Comparando i dati relativi all’ultimo trentennio, la crescita registrata nei Paesi in via di sviluppo è stata del 300%, da 1 milione a 3 milioni di tonnellate.
Nei Paesi sviluppati, invece, tra il 1970 ed il 1999, la crescita nei consumi si è attestata sul 10% (da 2 a 2,2 milioni di tonnellate).
In Brasile, uno dei mercati mondiali più importanti per la coltivazione di tabacco, il consumo è destinato a crescere del 27% tra il 2000 ed il 2010, passando da 202 mila tonnellate a 257 mila tonnellate.
Il mercato brasiliano è strettamente controllato da una filiale della British American Tobacco, la Souza Cruz, che distribuisce -attraverso 20 marche, e 7 diversi livelli di prezzo- l’81% delle sigarette consumate ogni anno (mentre un altro 14% è in mano alla Philip Morris of Brazil, filiale di Altria/Philip Morris).
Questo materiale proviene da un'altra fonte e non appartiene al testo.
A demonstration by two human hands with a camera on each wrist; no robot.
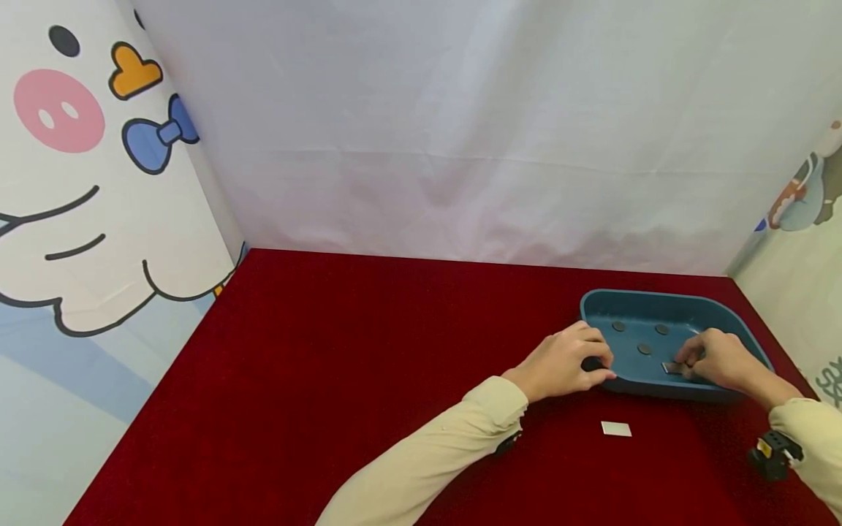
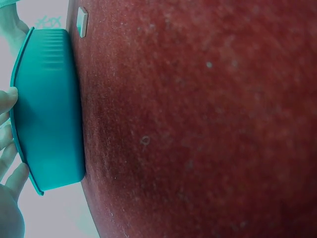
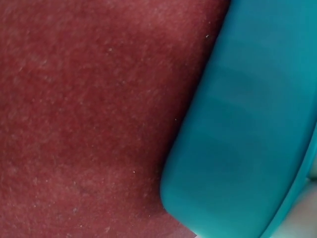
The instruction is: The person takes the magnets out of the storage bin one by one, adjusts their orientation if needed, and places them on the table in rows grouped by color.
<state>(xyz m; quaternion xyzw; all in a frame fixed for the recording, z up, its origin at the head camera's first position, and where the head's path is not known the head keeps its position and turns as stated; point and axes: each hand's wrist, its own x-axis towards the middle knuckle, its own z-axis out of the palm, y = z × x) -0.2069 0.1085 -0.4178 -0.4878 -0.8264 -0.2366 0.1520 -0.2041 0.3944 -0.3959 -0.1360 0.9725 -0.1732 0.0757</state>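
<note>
A blue plastic tray stands at the right of the table, its outer wall filling part of the left wrist view. My left hand grips the tray's rim at its near left corner, fingers and thumb bent at the edge. Inside the tray, my right hand has its fingertips down at a small flat rectangular piece with a pale edge, and pinches it. The fingers partly cover this piece. Three round grey discs lie on the tray floor, apart from each other.
A small white rectangular tile lies on the red cloth in front of the tray. Pale curtains hang behind the table, with a cartoon-printed sheet at the left.
</note>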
Souza Cruz realizza un imponente lavoro di promozione, utilizzando le nuove tecnologie (vendita e pubblicità via internet) rivolto a conquistare al fumo in particolare giovani ed adolescenti, una fascia di mercato potenzialmente in grande espansione (nel 1998, su un totale di 30,6 milioni di tabagisti, erano 2,7 milioni i bambini e gli adolescenti fumatori in Brasile, pari al 23,9% di coloro che hanno più di cinque anni).
 
L’unico produttore italiano è inglese
Con una produzione annua di 102mila 765 tonnellate di tabacco, concentrata soprattutto in quattro regioni
-Campania, Puglia, Veneto ed Umbria- l’Italia è al primo posto in Europa.
Il 22% di tutto il tabacco coltivato nel Vecchio Continente, che rappresenta oggi appena il 7,5% del totale prodotto a livello mondiale, è italiano. Il 60% viene esportato.  Negli ultimi sei anni, in Italia, si è registrato un calo del 23% nella produzione. L’industria di trasformazione è controllata da British American Tobacco Italia (che ha acquisito nel 2003 l’Ente tabacchi italiano, Eti).
Bat è oggi l’unico produttore di sigarette, con 7 siti dislocati su tutto il territorio nazionale e 1.850 dipendenti (Ae, n. 60, aprile 2004).
Nel corso dell’ultimo anno sono scomparse dal nostro territorio due imprese -la Dimon e la Transcatab- che assorbivano una fetta consistente di mercato.